Lorsque l'on parle d'obligation vaccinale, il faut rappeler que ce n'est pas entièrement nouveau : elle existe déjà pour les soignants avec certains vaccins, comme le DTP (également obligatoire en population générale) et l'hépatite. Chaque année la question se pose pour la vaccination anti-grippe – qui a d'ailleurs connu un grand succès cet hiver. Le débat n'est donc ni récent, ni réglé. Ce qui est différent, c'est bien entendu le contexte et le type de vaccins : en pleine pandémie, alors qu'on dispose de vaccins face à une situation critique, pourquoi ne pas les utiliser pour protéger ceux qui sont les plus exposés, et donc les soignants ? Soit, répondent-ils. Mais que cela soit égalitaire : « j'ai l'impression que l'on a proposé les vaccins à ARN aux médecins, et que le vaccin Astra Zeneca est moins efficace, plus à risques et qu'on veut nous le soumettre », argumente une aide-soignante qui préfère rester anonyme. C'est d'ailleurs parmi cette population soignante que la réticence est la plus forte : d'après une étude du Groupe d'études sur le risque d'exposition des soignants au risque infectieux (GERES) réalisée fin décembre, entre 30,5 % des aides-soignantes étaient favorables à la vaccination, là où les infirmières étaient 47,1 % et 82,4 % pour les médecins.

Responsabiliser plutôt qu'obliger

Fin mars, d'après les données Géodes de Santé Publique France, 364 437 professionnels avaient reçu deux doses de vaccin et étaient donc considérés comme vaccinés (soit environ un tiers de l'effectif public/privé confondu), plus du double avaient reçu au moins une dose (736 845) ; à l'AP-HP, qui tient aussi des comptes, fin mars, 61 % des personnels soignants avaient reçu au moins une dose (soit un total de 43 564) et 18 766 étaient vaccinés (deux doses).

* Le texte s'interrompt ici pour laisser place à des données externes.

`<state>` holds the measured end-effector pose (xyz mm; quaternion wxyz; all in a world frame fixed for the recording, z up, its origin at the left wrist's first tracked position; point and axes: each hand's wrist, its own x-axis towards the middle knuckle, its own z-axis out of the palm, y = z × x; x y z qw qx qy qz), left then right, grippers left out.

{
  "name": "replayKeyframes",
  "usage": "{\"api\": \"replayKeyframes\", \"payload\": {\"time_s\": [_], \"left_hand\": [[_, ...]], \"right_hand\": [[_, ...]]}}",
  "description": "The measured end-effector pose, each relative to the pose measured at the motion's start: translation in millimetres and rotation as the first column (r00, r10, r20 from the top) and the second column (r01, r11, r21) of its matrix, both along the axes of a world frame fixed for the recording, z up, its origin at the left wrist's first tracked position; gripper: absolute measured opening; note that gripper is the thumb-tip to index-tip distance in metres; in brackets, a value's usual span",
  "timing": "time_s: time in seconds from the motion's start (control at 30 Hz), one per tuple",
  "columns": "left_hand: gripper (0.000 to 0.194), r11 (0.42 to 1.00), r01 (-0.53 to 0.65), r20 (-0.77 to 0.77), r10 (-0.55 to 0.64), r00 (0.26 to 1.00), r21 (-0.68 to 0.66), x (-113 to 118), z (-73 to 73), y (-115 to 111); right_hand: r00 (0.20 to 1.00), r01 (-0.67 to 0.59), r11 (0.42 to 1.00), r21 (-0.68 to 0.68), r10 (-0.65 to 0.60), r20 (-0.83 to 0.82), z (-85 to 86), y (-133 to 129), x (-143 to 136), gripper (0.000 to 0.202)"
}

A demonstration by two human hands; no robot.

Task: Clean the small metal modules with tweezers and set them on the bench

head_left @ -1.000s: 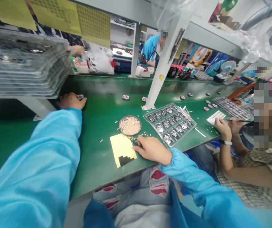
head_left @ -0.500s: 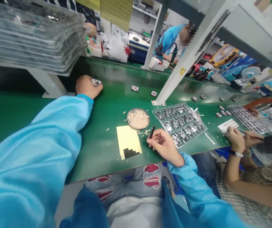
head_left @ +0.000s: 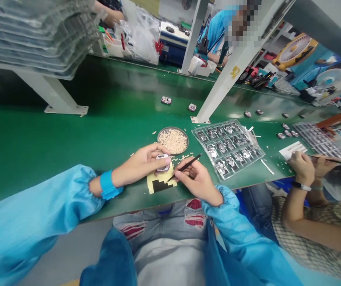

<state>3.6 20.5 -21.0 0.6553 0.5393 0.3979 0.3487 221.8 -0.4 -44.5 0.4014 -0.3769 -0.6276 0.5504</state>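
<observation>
My left hand (head_left: 142, 163) is closed on a small white-and-purple device part (head_left: 162, 163), held between thumb and fingers over a yellow sheet (head_left: 152, 186). Black strips (head_left: 159, 186) in a stepped shape lie on the sheet's lower part. In my right hand (head_left: 198, 178) are thin black tweezers (head_left: 188, 163), gripped like a pen, their tip pointing down near the strips. A round dish (head_left: 173, 141) full of tiny pale pieces stands just beyond both hands, and some pieces are scattered around it.
A clear tray (head_left: 198, 137) of metallic parts lies right of the dish. Two similar devices (head_left: 166, 100) sit farther back. A slanted white post (head_left: 218, 83) rises from the green bench (head_left: 123, 131). Stacked plastic trays (head_left: 36, 43) stand upper left. A co-worker's hands (head_left: 303, 169) work at right.
My left hand has come from the back left of the bench to the yellow sheet, carrying the device. The tweezers in my right hand now point down to the left toward the strips.
</observation>
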Motion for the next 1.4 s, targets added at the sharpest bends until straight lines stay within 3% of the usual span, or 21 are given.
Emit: {"api": "replayKeyframes", "payload": {"time_s": [0.33, 0.5, 0.63, 0.73, 0.97, 1.4], "left_hand": [[0.019, 0.997, 0.037, -0.124, -0.029, 0.992, 0.062, 3.0, -5.1, -4.1], [0.021, 0.994, 0.035, -0.181, -0.016, 0.983, 0.101, 1.6, -11.7, -3.2], [0.023, 0.983, 0.036, -0.260, 0.012, 0.965, 0.179, 0.4, -14.9, -2.6], [0.025, 0.980, 0.041, -0.300, 0.020, 0.954, 0.196, 0.2, -13.4, -3.4], [0.030, 0.981, 0.053, -0.347, 0.015, 0.938, 0.187, 0.1, -12.5, -4.6], [0.031, 0.982, 0.047, -0.338, 0.019, 0.941, 0.184, 0.0, -10.1, -5.0]], "right_hand": [[0.993, -0.001, 0.997, 0.075, -0.008, 0.121, 4.5, -0.6, 2.6, 0.019], [0.999, -0.009, 0.998, 0.066, 0.006, 0.038, 8.5, -3.6, 4.4, 0.016], [0.979, 0.165, 0.972, 0.166, -0.141, -0.150, 8.9, -5.5, 6.4, 0.015], [0.958, 0.283, 0.911, 0.300, -0.258, -0.123, 7.3, -4.7, 6.4, 0.011], [0.965, 0.233, 0.858, 0.457, -0.263, 0.001, 6.0, -3.6, 4.3, 0.013], [0.968, 0.206, 0.814, 0.544, -0.251, 0.010, 6.2, -2.6, 2.3, 0.020]]}}
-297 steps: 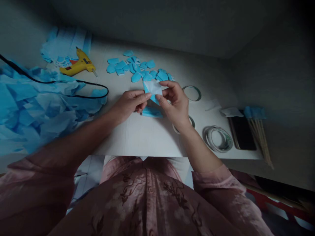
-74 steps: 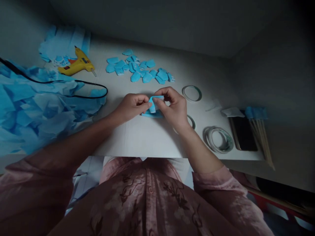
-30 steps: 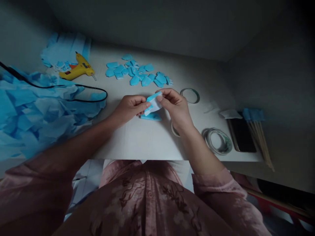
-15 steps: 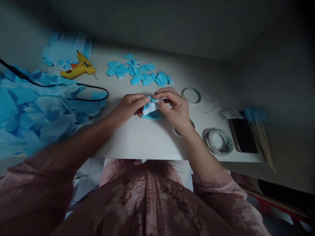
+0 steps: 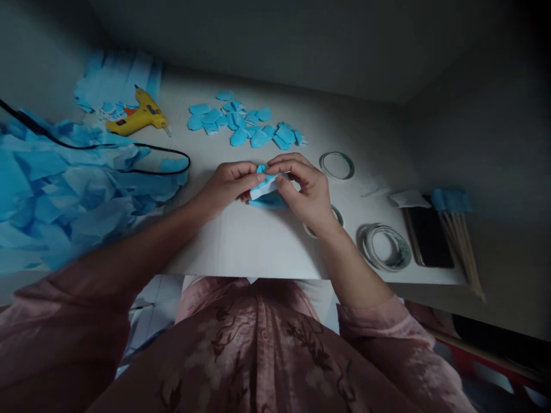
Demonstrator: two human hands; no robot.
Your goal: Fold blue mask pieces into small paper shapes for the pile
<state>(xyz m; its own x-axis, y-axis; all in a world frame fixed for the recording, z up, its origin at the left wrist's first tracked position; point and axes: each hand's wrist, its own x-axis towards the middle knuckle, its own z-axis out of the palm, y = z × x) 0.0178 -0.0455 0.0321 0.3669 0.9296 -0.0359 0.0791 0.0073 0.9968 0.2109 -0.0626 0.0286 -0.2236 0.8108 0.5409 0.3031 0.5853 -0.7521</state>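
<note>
Between both hands is a small piece of blue-and-white fabric [image 5: 264, 188], pinched along its upper edge, with its white side toward me. My left hand [image 5: 228, 186] grips the left end between thumb and fingers. My right hand [image 5: 303, 186] pinches the right end, its index finger reaching toward the middle. Another blue fabric piece [image 5: 271, 202] shows just below, partly hidden by the held one. Beyond the hands lies a scatter of small blue fabric pieces [image 5: 258, 137], several with cut corners.
At left spreads a heap of blue and white fabric [image 5: 47, 195], crossed by a black cable [image 5: 172, 150]. A yellow glue gun [image 5: 144, 117] lies behind it. Tape rolls [image 5: 387, 249], a phone [image 5: 428, 238] and blue-topped sticks [image 5: 460, 241] are at right.
The held fabric's upper edge is now folded or rolled over more, with a blue curl standing up by the left thumb. Both hands stay nearly in place.
</note>
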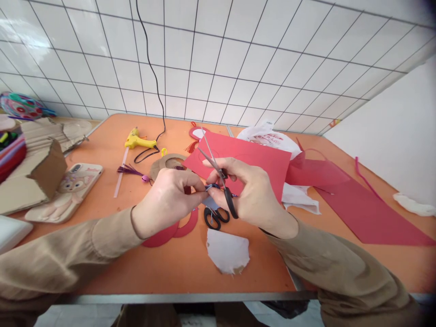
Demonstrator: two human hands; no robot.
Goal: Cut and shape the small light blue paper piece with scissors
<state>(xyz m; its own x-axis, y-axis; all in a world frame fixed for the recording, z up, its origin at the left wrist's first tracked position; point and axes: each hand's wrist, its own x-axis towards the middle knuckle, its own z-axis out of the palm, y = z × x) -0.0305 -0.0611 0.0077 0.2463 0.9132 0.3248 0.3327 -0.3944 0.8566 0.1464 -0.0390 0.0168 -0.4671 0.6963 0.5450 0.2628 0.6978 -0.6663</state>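
Note:
My left hand (pixel 170 195) is closed in a pinch on a thin blue strand (pixel 211 186), whose exact kind I cannot make out. Facing it, my right hand (pixel 250 188) holds scissors (pixel 230 203) with black handles, their parted blades pointing up and away from me. The right fingertips also meet the blue strand, close to the left ones. Below the hands, a second pair of scissors (pixel 212 219) lies on the orange table (pixel 170 277). Red paper rings (pixel 185 229) are partly hidden under my left wrist. A torn white piece (pixel 228 252) lies nearer to me.
Behind my hands are a red sheet (pixel 259 159), a white plastic bag (pixel 272 138) and a yellow glue gun (pixel 138 140) with a black cord. Left are a purple tassel (pixel 129 170), a phone (pixel 70 193) and cardboard (pixel 37 177). More red sheet (pixel 371 209) lies right.

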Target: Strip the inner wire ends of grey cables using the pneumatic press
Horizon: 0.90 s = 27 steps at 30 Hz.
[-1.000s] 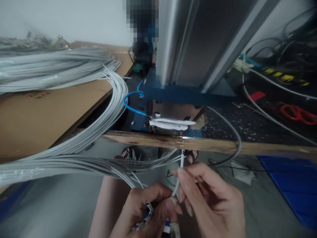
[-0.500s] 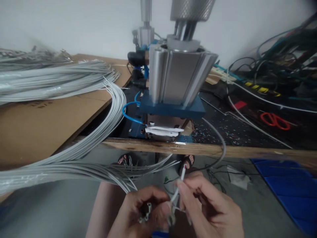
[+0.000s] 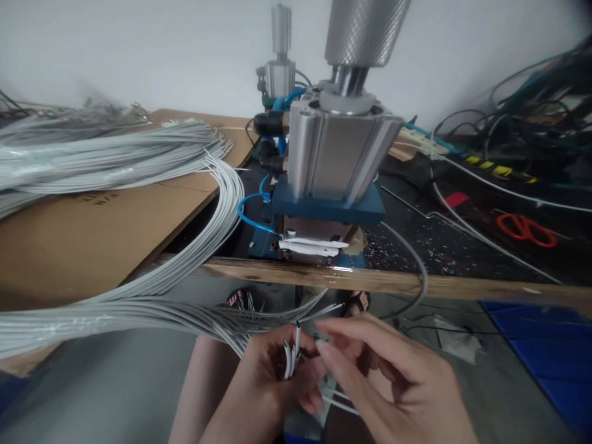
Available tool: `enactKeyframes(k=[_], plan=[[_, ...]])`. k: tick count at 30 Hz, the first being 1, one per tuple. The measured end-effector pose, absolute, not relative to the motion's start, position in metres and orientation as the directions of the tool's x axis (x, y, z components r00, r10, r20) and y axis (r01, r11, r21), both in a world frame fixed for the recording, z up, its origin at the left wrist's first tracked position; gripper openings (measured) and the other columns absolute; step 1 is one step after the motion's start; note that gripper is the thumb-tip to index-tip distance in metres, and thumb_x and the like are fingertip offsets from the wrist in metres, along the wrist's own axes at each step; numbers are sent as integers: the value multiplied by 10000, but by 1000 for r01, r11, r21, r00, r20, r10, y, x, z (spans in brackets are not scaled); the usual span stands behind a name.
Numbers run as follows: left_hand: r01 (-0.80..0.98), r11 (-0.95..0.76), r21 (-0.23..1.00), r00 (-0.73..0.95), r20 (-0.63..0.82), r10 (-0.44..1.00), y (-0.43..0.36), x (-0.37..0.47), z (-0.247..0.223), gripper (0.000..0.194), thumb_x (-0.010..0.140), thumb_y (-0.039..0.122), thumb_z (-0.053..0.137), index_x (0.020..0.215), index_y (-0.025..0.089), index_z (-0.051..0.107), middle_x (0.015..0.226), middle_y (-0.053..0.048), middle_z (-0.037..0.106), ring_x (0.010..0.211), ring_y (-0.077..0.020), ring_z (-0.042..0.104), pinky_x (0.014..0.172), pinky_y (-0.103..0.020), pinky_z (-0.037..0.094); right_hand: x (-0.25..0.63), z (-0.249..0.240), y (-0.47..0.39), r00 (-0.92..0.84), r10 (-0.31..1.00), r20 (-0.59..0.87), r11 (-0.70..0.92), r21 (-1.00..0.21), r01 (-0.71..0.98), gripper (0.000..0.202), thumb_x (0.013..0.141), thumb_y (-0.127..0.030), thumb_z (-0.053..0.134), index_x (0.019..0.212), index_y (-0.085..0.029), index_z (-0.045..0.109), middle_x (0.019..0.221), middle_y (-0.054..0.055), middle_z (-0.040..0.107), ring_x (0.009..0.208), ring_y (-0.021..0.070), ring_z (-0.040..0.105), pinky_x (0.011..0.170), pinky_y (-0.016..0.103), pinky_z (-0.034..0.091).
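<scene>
Below the bench edge, my left hand (image 3: 277, 376) is closed around several thin white cables (image 3: 289, 361). Their cut ends, with dark tips, poke up above its thumb. Close beside it, my right hand (image 3: 393, 376) has thumb and index finger in a pinch. A small greenish-white bit shows between those fingertips, too blurred to name. More white cable lengths (image 3: 340, 401) run beneath the right hand. On the bench ahead stands a metal pneumatic press (image 3: 342, 154) on a blue plate, with white strips at its front.
Bundles of grey cable (image 3: 115, 151) lie on cardboard (image 3: 60, 246) at left, and one bundle hangs over the wooden bench edge (image 3: 444, 283). At right are red-handled scissors (image 3: 525, 229) and tangled wires. A second press (image 3: 280, 74) stands behind. Small scraps litter the black surface.
The cable end with coloured wires that stood up from my right fingertips is no longer visible there. Cable ends now stand upright in my left hand. The view has shifted slightly.
</scene>
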<state>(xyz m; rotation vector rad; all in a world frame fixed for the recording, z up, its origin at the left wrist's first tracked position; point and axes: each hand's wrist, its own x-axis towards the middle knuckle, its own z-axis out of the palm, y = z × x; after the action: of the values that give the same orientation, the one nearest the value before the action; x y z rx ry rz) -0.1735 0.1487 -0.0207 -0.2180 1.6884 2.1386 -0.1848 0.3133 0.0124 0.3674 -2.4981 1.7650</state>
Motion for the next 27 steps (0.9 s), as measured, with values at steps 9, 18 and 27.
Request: enactKeyframes(k=[9,18,27], plan=[[-401,-153,903,-894,-350,280,140,-170,-18,437,795,553,879,900,164,709,651,22,648,517,-107,588,536,-212,481,-202,20,315,-973,-209,-100,194,-979,59,179,866,-391,790,750,-254,793,668,-20,679,630,127,575,607,239,454],[-355,-52,934,-860,-304,409,138,-161,-10,446,903,600,752,806,165,766,692,-5,597,659,-126,467,590,-251,310,-222,39,363,-735,-599,-318,450,-893,19,346,896,-446,718,658,-201,664,637,-19,588,619,140,466,572,296,315],[-450,-221,866,-891,-418,177,154,-157,13,563,848,690,764,679,175,615,543,77,402,479,-66,268,468,-246,146,-193,3,294,-968,-143,-206,-503,-827,250,317,809,-392,890,621,-220,700,535,-62,481,521,79,388,531,221,316]])
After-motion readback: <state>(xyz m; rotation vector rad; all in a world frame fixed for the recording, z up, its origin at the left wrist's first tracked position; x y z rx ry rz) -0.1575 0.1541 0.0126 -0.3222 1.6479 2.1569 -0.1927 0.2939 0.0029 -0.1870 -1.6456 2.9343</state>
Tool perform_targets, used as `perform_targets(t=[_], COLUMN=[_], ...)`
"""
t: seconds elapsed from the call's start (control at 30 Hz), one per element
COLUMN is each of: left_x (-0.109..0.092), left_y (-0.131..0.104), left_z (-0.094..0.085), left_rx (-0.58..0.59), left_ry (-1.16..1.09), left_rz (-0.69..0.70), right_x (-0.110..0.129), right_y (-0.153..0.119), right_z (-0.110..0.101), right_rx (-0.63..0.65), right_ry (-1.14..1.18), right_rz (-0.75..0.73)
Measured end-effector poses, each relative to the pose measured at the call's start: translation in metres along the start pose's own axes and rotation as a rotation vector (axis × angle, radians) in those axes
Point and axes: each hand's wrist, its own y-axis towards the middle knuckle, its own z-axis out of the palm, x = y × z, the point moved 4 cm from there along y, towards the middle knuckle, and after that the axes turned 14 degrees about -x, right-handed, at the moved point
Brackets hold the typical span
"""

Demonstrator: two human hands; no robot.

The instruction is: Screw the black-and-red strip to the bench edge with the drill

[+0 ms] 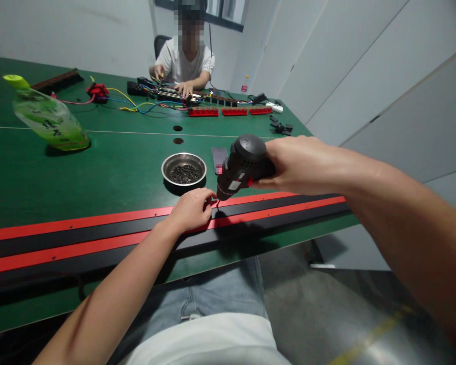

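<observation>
Right hand [289,163] wraps fingers round a drill [238,165] whose bit [218,204], if tilted, could skid into the left hand [192,209], fingers curled, pinch unclear.

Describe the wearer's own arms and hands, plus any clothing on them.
Left hand and right hand: both bare, no gloves. Forearms: uncovered as far as the frame shows, no sleeve, watch or cable visible on either. Sleeve length can't be told. Below them, a white top and faded blue jeans show.
</observation>
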Motion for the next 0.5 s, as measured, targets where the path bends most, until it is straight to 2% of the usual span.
perform_targets(t=[0.23, 0.5], left_x=[0.002, 0.002], left_y=[-0.001, -0.001], left_z=[0.000, 0.000], left_rx=[-0.012, -0.016], left_ry=[0.009, 0.004], left_rz=[-0.012, 0.007], right_x=[0.013, 0.022], right_y=[-0.003, 0.004], right_z=[0.006, 0.005], right_rx=[-0.257, -0.287], right_ry=[-0.153, -0.196], right_rz=[0.059, 0.056])
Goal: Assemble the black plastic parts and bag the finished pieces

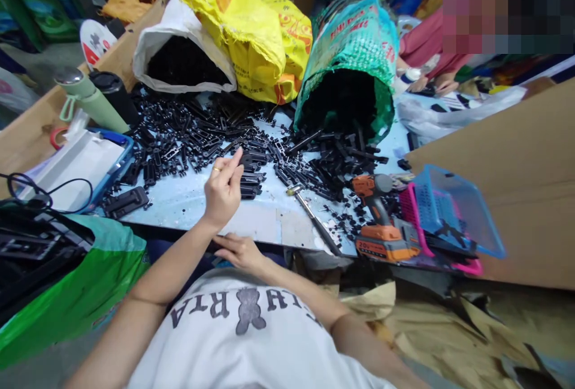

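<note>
1. Left of the hammer, the left hand is raised, forearm slanting up, thumb and index finger curled close together; whether they pinch a piece, I cannot tell.
2. The right hand lies lower, left of the hammer and nearer the body, fingers reaching inward; its grip is unclear.
3. Slim, smooth, plastic-looking black parts lie in a row left of the hammer's head.
4. Right of the hammer stands a chunky orange-and-grey drill.
5. Beyond the hammer gapes a woven green sack.
</note>
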Available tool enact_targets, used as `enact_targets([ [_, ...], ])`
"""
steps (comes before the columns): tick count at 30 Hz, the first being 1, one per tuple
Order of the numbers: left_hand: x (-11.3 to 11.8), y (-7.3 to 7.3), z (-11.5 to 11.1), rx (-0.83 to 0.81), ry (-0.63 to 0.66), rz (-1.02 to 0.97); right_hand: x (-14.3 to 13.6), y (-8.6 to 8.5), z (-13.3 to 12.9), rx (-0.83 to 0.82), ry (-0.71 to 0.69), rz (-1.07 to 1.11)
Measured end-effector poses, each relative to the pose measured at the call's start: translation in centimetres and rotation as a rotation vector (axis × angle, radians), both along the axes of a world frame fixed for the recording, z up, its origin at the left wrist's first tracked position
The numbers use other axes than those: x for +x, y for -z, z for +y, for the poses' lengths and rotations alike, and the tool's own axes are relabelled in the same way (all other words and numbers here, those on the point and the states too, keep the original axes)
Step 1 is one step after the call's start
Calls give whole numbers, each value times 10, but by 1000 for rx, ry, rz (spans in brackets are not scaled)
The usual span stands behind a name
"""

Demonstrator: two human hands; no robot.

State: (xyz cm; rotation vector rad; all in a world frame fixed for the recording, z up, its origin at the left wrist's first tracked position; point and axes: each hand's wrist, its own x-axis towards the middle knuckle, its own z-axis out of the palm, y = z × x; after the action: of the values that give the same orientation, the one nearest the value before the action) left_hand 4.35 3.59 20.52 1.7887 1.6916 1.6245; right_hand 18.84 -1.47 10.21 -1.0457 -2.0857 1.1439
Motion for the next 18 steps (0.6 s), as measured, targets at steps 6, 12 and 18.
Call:
enact_targets([
  [6,-14,27,-19,-319,269,-102,37,-23,43,-455,439,318],
  [12,28,51,-29,-283,343,-70,31,-51,60,-401,309,450],
  [18,22,39,-32,-207,297,149,44,-56,69,61,88,235],
])
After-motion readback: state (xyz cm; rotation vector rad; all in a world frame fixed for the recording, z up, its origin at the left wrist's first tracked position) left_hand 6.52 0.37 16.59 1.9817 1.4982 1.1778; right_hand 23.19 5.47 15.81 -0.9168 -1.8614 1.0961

Face à ces réticences, le ministre de la Santé avait exhorté début mars les soignants à se faire vacciner : « il en va de la sécurité collective et de la capacité de notre système de santé à tenir ». Il avait même envisagé une saisine du Comité consultatif national d'éthique (CCNE) qui a publié récemment un premier avis sur cette question : « En France, on constate malheureusement un trop faible niveau de vaccination chez les personnels de santé et du secteur médico-social, avec des niveaux d'adhésion différents selon les professions à l'égard de la vaccination. Cette situation conduit à l'observation de plusieurs événements d'infections nosocomiales à l'intérieur des établissements de santé ou accueillant des personnes fragilisées en raison de leur âge ou de leur handicap ». Face à cette situation, le CCNE et la Conférence nationale des espaces de réflexion éthique régionaux (CNERER) viennent de rappeler que le choix vaccinal libre « devrait apporter à chaque soignant la sérénité nécessaire à la poursuite d'un travail essentiel et remarquable ». Une façon de responsabiliser tous les professionnels de santé, en première ligne, face à une pandémie qui est loin d'être terminée. Quant au choix des vaccins, certains en appellent à une logique d'exposition, à l'image de Thierry Amouroux, porte-parole du Syndicat national des personnels infirmiers, qui réfute un problème face à la vaccination, mais face au type de vaccin : « Astra Zeneca est un vaccin correct pour l'ensemble de la population générale, mais par contre, pour une population aussi exposée que les soignants, il est moins efficace que ceux à ARN ». Le débat est donc loin d'être clos, mais l'adhésion aux vaccins augmente : reste maintenant à savoir si la fabrication va suivre pour permettre une couverture la plus large possible.